▶ ASSIGNMENT
Give back an exact copy of the entries beneath, minus the pictures.

▶ EXTRACTED MATERIAL
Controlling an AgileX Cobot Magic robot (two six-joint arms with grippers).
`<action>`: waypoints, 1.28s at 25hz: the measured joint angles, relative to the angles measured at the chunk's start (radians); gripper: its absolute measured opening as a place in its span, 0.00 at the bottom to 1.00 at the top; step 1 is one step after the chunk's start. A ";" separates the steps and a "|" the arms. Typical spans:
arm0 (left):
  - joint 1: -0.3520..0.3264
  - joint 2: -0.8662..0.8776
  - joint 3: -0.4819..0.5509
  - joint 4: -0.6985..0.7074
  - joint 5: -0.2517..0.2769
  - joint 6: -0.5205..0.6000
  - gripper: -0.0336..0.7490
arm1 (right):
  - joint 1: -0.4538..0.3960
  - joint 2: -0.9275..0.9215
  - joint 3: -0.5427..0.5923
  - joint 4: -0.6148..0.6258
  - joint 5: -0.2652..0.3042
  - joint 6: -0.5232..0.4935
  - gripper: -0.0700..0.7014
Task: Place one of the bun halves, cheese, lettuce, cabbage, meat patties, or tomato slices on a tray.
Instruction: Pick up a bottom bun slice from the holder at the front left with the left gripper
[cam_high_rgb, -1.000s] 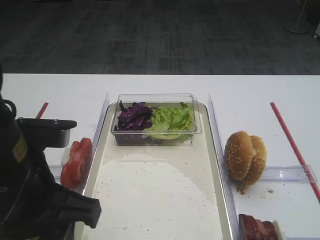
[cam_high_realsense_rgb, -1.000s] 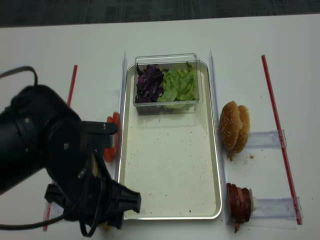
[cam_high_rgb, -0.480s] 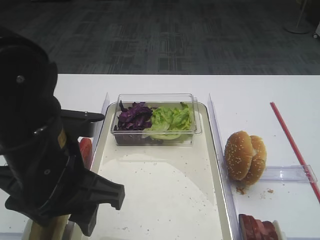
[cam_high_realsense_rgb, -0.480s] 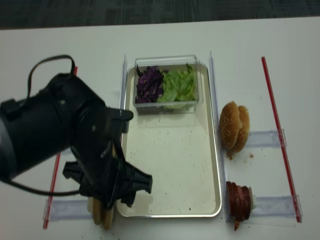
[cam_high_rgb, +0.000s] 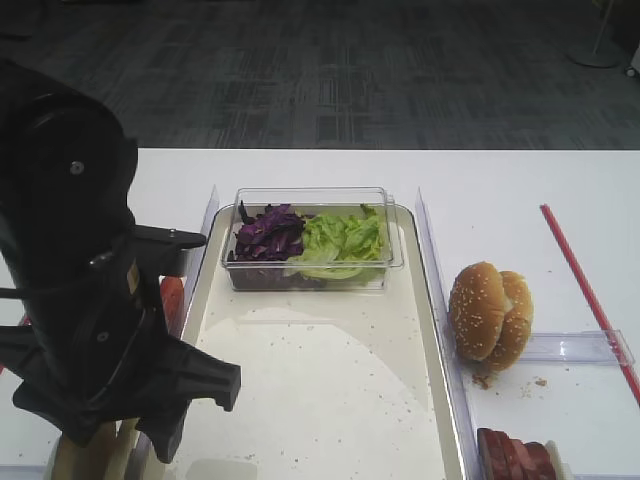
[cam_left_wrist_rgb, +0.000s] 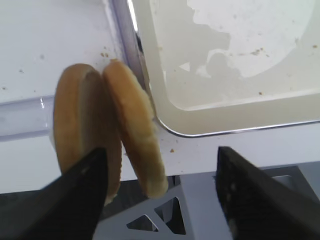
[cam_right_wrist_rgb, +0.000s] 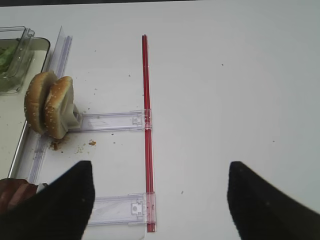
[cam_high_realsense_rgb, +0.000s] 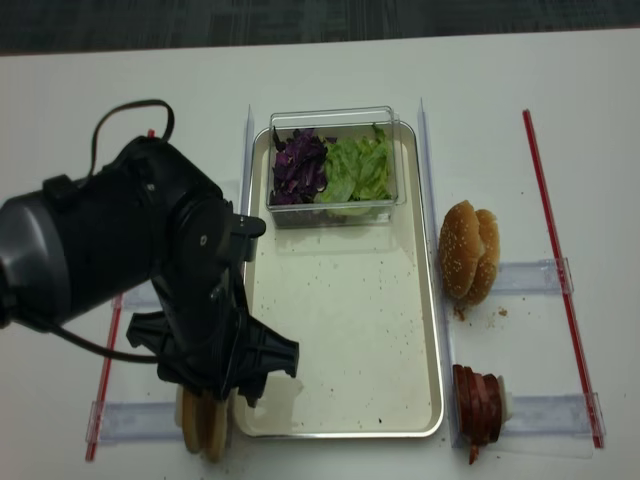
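Left gripper (cam_left_wrist_rgb: 160, 200) hangs over the two bun halves (cam_left_wrist_rgb: 107, 127), its jaws spread wide with one dark finger on each side of the pair and nothing grasped. Both halves stand on edge, leaning against each other, just outside the tray (cam_left_wrist_rgb: 240, 117) at its near left corner; the inner one touches the clear rail beside the tray rim. From the realsense view the left arm (cam_high_realsense_rgb: 150, 270) covers most of the desk (cam_high_realsense_rgb: 130, 100) on that side, and the buns (cam_high_realsense_rgb: 203, 425) show only below it.

Right gripper (cam_right_wrist_rgb: 160, 205) is also released, its two fingers wide apart over bare desk beside a red strip (cam_right_wrist_rgb: 146, 115).

Lettuce (cam_high_rgb: 340, 240) and cabbage (cam_high_rgb: 267, 232) lie side by side in a clear tub (cam_high_rgb: 385, 225) at the far end of the tray. A tomato slice (cam_high_rgb: 172, 298) peeks out behind the left arm. Sesame buns (cam_high_realsense_rgb: 470, 252) and the patties (cam_high_realsense_rgb: 478, 402) sit right of the tray.
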 joint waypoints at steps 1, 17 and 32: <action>0.006 0.000 0.000 0.000 -0.002 0.005 0.59 | 0.000 0.000 0.000 0.000 0.000 0.000 0.83; 0.021 0.053 0.000 -0.044 -0.018 0.051 0.54 | 0.000 0.000 0.000 0.000 0.000 0.000 0.83; 0.021 0.053 0.000 -0.033 0.003 0.055 0.46 | 0.000 0.000 0.000 0.000 0.000 0.000 0.83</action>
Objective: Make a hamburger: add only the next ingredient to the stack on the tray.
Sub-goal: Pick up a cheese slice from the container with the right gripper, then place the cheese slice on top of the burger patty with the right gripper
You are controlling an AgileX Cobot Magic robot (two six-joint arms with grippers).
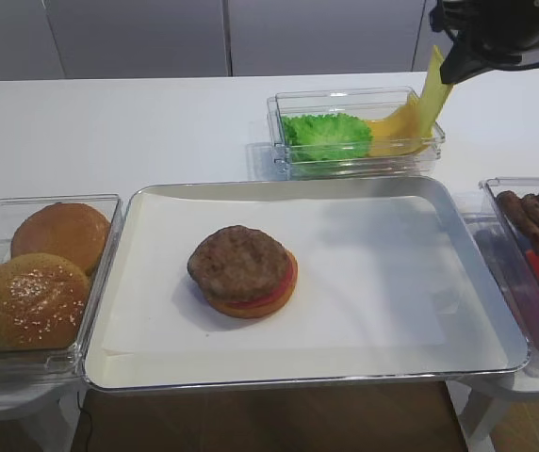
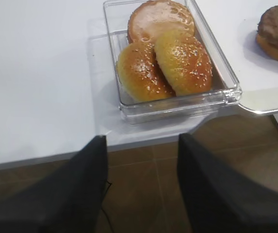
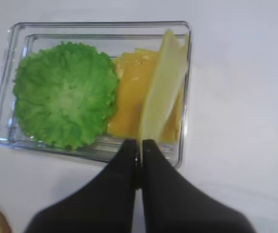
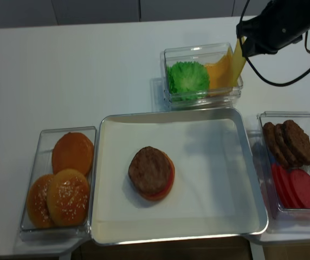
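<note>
Jaws of right gripper (image 3: 140,145) pinched tight on one edge of the cheese slice (image 3: 162,92); slice hangs lifted over its container (image 3: 187,87), at 1 o'clock from the tray (image 1: 496,311). Grab done; carry & drop onto the stack (image 1: 243,270) left. Left gripper (image 2: 141,145) spread, holding nothing. Right gripper mostly cropped in overhead views.

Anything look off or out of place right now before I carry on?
Nothing spilled or damaged. The cheese slice hangs bent from the shut right gripper, its lower end still in the clear container beside the lettuce. On the stack, the patty sits slightly off-centre, with tomato showing on one side.
</note>
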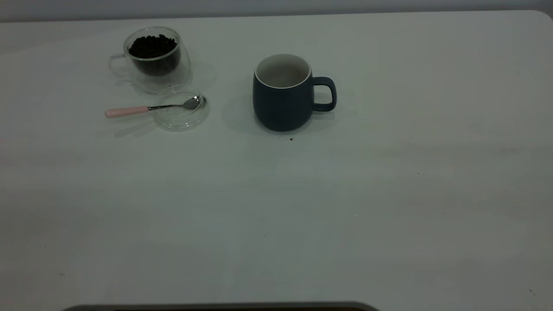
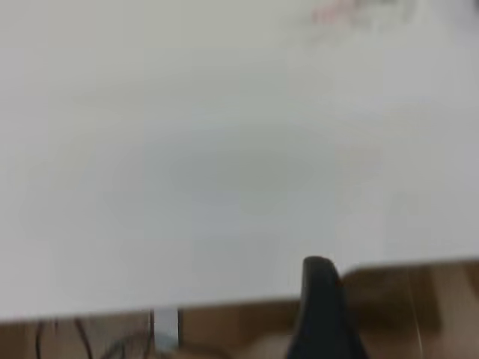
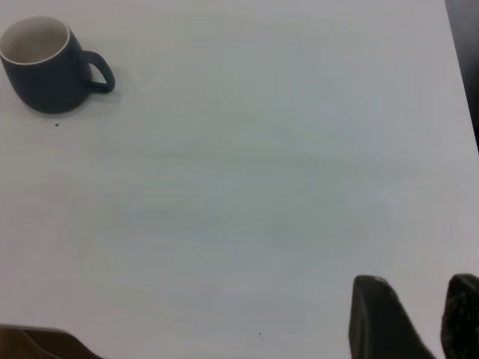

▶ THE COMPLETED TASK
Controlling an AgileX Cobot Magic robot (two six-joint arms with grippers).
`<action>`: waypoints, 1.28s at 25hz: the measured joint angles, relative to the angles measured at the chunk's start (radians); gripper: its absolute measured opening as a place in its span, 0.00 at the bottom to 1.00 at the top; step 1 is one step after the chunk's start. A ";" separates the steps and a "|" the arms. Typical spans:
arm0 (left):
  - joint 1: -0.3520..0.3264
  - joint 2: -0.8662..0.8776
  - joint 3: -0.4819..0.5509
  - joint 4: -0.6985..0.7074
  - joint 5: -0.2517..0.2769
  - joint 6: -0.5205..0.6000
  - gripper: -0.0336..0.7490
arm1 (right):
  - joint 1: -0.4538..0.3960
  - joint 2: -0.9275..0.9215
  - joint 3: -0.5427..0.5923
  - joint 4: -0.6148..0.6258
  - joint 5: -0.2652..0.3042
  - joint 6: -0.5232..0.4935
  - gripper: -0.0700..0.7014
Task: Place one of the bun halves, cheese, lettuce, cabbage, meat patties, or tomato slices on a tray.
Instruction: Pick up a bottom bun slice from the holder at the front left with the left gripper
[cam_high_rgb, -1.000s] 
[cam_high_realsense_rgb, -1.000s] 
[cam_high_rgb, -0.480s] 
[cam_high_realsense_rgb, -0.480s] 
[cam_high_rgb, +0.000s] 
[cam_left_wrist_rgb, +0.000s] 
[cam_right_wrist_rgb, +0.000s] 
[cam_high_realsense_rgb, +0.000s] 
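Left gripper (cam_left_wrist_rgb: 160, 200) hangs over the two bun halves (cam_left_wrist_rgb: 107, 127), its jaws spread wide with one dark finger on each side of the pair and nothing grasped. Both halves stand on edge, leaning against each other, just outside the tray (cam_left_wrist_rgb: 240, 117) at its near left corner; the inner one touches the clear rail beside the tray rim. From the realsense view the left arm (cam_high_realsense_rgb: 150, 270) covers most of the desk (cam_high_realsense_rgb: 130, 100) on that side, and the buns (cam_high_realsense_rgb: 203, 425) show only below it.

Right gripper (cam_right_wrist_rgb: 160, 205) is also released, its two fingers wide apart over bare desk beside a red strip (cam_right_wrist_rgb: 146, 115).

Lettuce (cam_high_rgb: 340, 240) and cabbage (cam_high_rgb: 267, 232) lie side by side in a clear tub (cam_high_rgb: 385, 225) at the far end of the tray. A tomato slice (cam_high_rgb: 172, 298) peeks out behind the left arm. Sesame buns (cam_high_realsense_rgb: 470, 252) and the patties (cam_high_realsense_rgb: 478, 402) sit right of the tray.
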 joint waypoints at steps 1, 17 and 32: <action>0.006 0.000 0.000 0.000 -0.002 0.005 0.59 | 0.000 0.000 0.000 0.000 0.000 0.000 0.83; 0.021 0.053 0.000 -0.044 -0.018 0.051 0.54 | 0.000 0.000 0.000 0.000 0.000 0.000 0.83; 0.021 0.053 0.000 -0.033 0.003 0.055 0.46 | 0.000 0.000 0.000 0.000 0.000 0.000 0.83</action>
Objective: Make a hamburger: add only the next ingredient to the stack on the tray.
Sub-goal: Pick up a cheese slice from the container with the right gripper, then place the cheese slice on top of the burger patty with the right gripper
You are controlling an AgileX Cobot Magic robot (two six-joint arms with grippers).
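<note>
Jaws of right gripper (image 3: 140,145) pinched tight on one edge of the cheese slice (image 3: 162,92); slice hangs lifted over its container (image 3: 187,87), at 1 o'clock from the tray (image 1: 496,311). Grab done; carry & drop onto the stack (image 1: 243,270) left. Left gripper (image 2: 141,145) spread, holding nothing. Right gripper mostly cropped in overhead views.

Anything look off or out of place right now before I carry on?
Nothing spilled or damaged. The cheese slice hangs bent from the shut right gripper, its lower end still in the clear container beside the lettuce. On the stack, the patty sits slightly off-centre, with tomato showing on one side.
</note>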

This exercise is finished.